**Exercise objective**
Every line below that holds the word "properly" must be listed.

**Data**
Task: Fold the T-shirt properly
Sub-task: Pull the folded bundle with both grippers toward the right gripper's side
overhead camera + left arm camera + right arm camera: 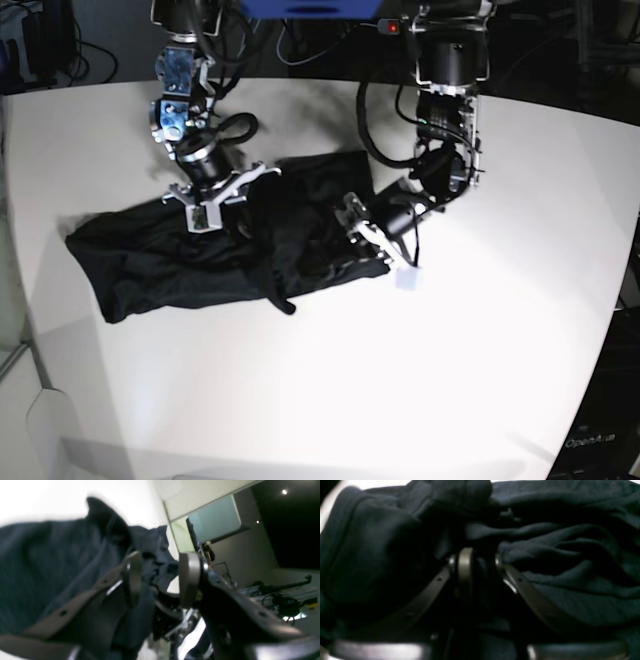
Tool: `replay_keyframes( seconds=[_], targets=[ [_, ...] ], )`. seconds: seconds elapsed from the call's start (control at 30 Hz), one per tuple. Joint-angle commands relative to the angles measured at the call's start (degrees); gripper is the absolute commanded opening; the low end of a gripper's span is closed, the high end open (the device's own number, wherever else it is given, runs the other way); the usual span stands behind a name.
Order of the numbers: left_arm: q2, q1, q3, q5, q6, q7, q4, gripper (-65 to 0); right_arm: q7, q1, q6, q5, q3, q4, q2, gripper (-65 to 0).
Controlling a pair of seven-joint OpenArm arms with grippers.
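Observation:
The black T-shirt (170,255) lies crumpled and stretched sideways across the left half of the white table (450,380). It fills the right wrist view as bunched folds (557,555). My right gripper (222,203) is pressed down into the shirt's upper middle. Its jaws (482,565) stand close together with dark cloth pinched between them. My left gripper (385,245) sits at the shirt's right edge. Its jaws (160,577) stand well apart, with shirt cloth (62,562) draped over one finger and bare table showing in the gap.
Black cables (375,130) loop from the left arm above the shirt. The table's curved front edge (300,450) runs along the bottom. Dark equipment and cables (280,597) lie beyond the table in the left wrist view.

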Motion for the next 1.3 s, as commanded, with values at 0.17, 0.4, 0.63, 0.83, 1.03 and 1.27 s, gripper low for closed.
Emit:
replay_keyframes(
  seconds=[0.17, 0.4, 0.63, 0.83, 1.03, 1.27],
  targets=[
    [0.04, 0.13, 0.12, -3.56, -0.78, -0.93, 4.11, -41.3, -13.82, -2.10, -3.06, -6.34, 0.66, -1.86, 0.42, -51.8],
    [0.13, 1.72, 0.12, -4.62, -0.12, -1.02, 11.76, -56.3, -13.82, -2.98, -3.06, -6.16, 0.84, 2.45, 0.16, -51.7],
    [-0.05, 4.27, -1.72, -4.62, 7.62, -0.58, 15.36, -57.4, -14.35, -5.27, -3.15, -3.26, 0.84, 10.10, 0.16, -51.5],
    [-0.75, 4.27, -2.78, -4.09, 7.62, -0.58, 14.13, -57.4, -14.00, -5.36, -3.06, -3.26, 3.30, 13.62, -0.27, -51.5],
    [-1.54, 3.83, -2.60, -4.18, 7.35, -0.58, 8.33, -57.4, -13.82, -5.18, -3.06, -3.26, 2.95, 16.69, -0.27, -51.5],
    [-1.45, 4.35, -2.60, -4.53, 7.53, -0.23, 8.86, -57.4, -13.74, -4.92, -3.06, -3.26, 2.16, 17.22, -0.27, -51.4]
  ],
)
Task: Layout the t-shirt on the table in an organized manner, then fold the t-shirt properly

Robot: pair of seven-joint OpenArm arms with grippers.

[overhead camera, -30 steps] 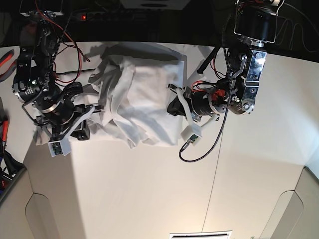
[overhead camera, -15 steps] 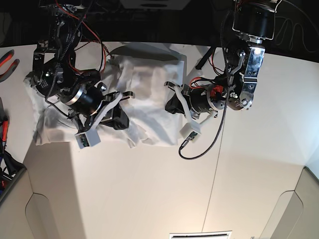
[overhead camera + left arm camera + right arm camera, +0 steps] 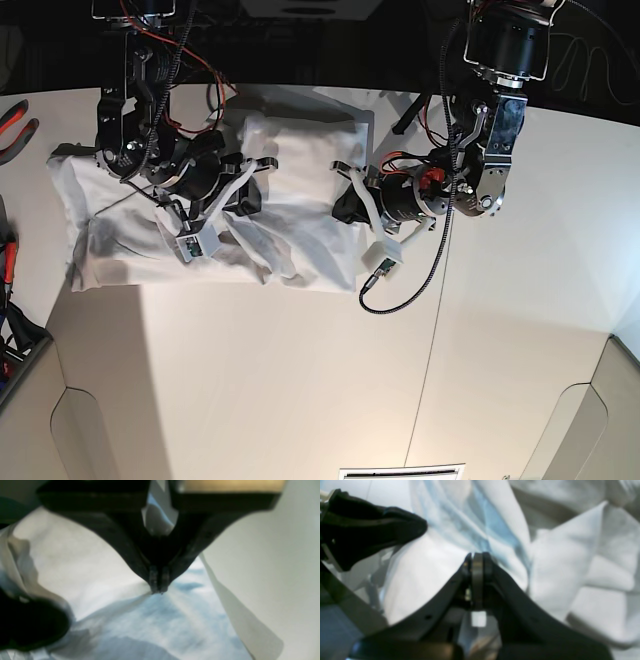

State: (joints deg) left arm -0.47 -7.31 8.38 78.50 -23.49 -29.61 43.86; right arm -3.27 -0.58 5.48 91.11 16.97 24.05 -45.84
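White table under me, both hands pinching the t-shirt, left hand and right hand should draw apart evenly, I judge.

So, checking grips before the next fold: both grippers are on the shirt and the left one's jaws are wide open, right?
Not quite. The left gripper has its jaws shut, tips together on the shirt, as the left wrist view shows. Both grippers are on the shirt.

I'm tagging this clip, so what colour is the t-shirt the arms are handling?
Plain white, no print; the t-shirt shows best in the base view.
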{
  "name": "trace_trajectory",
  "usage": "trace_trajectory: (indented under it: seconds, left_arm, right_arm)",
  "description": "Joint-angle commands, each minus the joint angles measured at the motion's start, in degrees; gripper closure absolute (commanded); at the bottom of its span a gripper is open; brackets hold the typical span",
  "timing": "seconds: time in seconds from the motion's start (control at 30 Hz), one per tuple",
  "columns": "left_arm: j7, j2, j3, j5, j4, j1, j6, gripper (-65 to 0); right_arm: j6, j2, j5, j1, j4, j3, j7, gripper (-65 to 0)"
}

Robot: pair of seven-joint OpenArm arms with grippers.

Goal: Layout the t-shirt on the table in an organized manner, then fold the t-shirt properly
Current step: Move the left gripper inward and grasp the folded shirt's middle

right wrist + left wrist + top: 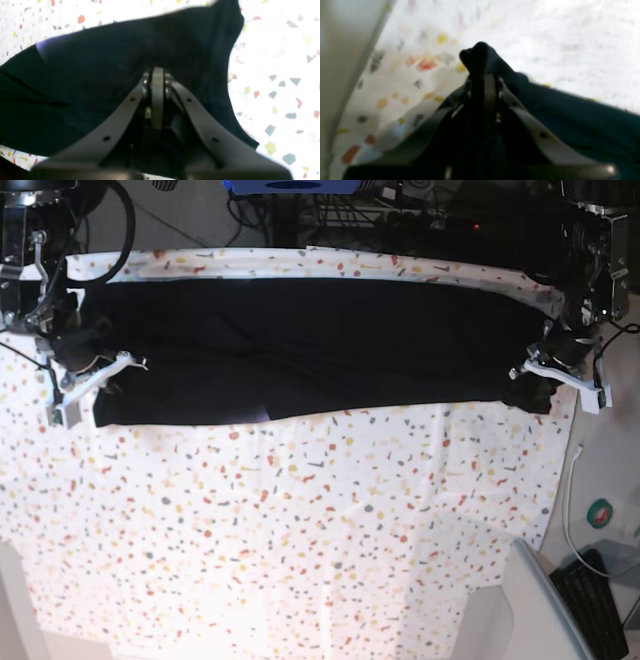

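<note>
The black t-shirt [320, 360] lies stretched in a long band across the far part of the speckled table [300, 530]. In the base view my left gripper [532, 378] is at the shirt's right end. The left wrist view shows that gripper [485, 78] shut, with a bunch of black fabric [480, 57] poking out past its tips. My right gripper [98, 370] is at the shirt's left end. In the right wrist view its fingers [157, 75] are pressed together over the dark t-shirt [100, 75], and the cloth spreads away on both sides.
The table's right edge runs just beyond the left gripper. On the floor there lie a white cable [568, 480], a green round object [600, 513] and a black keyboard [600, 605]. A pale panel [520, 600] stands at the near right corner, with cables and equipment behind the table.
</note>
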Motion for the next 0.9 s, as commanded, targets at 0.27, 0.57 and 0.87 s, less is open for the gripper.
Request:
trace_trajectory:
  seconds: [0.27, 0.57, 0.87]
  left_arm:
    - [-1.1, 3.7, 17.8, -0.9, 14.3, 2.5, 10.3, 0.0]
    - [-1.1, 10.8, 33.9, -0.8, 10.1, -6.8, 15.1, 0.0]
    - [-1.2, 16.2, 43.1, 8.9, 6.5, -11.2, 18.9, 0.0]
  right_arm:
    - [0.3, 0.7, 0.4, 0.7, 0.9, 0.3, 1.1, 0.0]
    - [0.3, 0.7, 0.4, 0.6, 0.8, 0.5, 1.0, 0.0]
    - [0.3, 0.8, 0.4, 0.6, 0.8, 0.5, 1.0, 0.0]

**Solution to the problem**
Task: Fold the T-shirt properly
Task: Layout the t-shirt on the table in an organized manner, then fold the t-shirt properly
Goal: Layout the t-shirt on the table in an organized manner, then fold the t-shirt properly

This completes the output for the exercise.